Collected data entries:

*-*-*

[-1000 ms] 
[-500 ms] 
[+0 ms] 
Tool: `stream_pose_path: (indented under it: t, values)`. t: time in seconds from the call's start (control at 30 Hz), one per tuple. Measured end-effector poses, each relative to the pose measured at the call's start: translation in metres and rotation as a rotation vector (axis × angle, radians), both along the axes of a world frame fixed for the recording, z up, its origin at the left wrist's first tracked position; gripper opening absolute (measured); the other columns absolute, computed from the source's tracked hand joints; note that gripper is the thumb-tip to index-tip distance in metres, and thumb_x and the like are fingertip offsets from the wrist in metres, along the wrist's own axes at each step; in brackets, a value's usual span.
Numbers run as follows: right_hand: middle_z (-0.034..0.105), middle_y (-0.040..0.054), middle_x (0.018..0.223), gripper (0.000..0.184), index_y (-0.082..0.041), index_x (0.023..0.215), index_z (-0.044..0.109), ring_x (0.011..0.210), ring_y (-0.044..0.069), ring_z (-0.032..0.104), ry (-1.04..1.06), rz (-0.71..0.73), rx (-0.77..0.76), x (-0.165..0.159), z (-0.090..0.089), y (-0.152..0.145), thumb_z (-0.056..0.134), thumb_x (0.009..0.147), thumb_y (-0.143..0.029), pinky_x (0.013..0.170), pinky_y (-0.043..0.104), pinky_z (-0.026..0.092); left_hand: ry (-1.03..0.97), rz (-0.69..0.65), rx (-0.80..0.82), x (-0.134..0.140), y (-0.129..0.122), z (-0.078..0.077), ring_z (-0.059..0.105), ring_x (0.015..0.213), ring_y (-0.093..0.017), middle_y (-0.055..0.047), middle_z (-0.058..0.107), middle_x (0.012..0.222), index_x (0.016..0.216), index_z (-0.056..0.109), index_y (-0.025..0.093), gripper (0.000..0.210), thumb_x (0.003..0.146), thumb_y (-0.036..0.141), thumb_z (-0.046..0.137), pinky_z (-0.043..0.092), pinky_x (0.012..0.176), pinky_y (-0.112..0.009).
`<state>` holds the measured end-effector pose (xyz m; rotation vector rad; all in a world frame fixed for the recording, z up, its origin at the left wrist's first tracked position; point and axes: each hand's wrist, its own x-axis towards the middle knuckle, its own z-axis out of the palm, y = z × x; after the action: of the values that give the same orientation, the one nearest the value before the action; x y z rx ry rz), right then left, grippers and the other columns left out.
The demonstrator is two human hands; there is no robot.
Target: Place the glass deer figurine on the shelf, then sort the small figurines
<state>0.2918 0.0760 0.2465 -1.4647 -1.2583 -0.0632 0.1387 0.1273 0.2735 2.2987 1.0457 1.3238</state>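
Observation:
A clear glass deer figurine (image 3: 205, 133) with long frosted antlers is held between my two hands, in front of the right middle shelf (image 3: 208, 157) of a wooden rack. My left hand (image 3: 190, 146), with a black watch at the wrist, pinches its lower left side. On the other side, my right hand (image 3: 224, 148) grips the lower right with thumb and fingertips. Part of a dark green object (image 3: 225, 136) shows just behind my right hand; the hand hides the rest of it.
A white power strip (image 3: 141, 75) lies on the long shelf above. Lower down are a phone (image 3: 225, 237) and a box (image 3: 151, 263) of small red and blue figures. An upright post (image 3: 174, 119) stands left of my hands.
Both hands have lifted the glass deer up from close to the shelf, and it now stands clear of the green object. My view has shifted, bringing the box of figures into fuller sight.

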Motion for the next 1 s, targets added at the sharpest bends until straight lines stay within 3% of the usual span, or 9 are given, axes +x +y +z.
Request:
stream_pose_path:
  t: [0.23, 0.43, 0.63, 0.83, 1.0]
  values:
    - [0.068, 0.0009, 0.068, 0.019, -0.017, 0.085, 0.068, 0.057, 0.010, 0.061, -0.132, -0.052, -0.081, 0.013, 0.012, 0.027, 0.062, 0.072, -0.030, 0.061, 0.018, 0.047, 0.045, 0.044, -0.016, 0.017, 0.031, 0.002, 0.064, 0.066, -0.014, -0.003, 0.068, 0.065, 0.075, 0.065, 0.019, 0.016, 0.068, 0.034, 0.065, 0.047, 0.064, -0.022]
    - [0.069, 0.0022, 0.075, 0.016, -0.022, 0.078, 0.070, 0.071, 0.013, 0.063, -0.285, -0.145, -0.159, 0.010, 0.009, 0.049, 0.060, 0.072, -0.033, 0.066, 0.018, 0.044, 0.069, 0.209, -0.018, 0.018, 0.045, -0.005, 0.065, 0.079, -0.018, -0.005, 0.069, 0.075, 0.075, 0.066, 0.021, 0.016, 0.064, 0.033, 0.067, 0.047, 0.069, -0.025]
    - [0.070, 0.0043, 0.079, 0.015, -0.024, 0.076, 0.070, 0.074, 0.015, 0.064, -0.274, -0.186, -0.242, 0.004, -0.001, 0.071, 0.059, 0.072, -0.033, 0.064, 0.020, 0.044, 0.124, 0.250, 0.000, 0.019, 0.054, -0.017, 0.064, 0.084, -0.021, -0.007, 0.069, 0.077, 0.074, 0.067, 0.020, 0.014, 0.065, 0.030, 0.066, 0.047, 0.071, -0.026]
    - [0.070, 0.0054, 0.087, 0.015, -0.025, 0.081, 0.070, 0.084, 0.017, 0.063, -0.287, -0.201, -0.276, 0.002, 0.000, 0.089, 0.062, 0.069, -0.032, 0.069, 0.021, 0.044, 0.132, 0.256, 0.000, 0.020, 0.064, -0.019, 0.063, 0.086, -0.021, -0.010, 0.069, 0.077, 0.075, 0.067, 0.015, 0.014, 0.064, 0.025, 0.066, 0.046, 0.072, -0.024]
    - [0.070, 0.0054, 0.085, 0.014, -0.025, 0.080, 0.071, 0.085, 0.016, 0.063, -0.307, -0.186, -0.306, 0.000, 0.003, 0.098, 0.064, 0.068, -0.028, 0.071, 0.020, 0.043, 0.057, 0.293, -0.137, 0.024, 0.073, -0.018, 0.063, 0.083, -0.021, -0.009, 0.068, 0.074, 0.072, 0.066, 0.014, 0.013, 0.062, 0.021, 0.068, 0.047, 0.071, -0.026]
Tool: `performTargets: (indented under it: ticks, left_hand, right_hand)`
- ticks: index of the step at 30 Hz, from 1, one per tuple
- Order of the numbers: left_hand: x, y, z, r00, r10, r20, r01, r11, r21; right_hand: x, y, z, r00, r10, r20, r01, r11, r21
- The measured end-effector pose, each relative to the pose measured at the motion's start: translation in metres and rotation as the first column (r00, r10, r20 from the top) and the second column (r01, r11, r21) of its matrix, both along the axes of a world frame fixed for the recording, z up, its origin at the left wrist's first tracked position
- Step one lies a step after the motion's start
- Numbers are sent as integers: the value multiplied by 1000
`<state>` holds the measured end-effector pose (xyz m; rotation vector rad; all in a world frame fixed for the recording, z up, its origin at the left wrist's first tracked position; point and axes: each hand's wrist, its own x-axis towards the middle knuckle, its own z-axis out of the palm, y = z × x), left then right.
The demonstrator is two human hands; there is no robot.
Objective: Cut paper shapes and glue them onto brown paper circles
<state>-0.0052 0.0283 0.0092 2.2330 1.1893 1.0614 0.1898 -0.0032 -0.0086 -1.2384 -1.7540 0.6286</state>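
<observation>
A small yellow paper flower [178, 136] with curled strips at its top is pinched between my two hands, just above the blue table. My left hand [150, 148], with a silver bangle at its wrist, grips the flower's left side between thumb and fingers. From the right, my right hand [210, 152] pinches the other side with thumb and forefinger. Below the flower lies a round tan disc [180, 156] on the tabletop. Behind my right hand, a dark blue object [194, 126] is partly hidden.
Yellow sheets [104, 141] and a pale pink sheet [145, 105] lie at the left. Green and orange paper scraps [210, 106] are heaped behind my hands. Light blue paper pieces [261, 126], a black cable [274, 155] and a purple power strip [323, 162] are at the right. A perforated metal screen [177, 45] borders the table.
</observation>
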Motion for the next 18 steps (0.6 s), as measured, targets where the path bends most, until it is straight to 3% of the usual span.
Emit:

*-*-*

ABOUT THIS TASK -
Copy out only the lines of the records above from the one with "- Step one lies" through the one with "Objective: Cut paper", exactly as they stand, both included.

RESPONSE BELOW -
- Step one lies a step after the motion's start
- Numbers are sent as integers: the value multiplied by 1000
`<state>` holds the measured end-effector pose (xyz m; rotation vector rad; all in a world frame fixed for the recording, z up, its origin at the left wrist's first tracked position; point and axes: each hand's wrist, its own x-axis towards the middle knuckle, its own z-axis out of the palm, y = z × x), left then right.
The demonstrator is two human hands; there is no robot.
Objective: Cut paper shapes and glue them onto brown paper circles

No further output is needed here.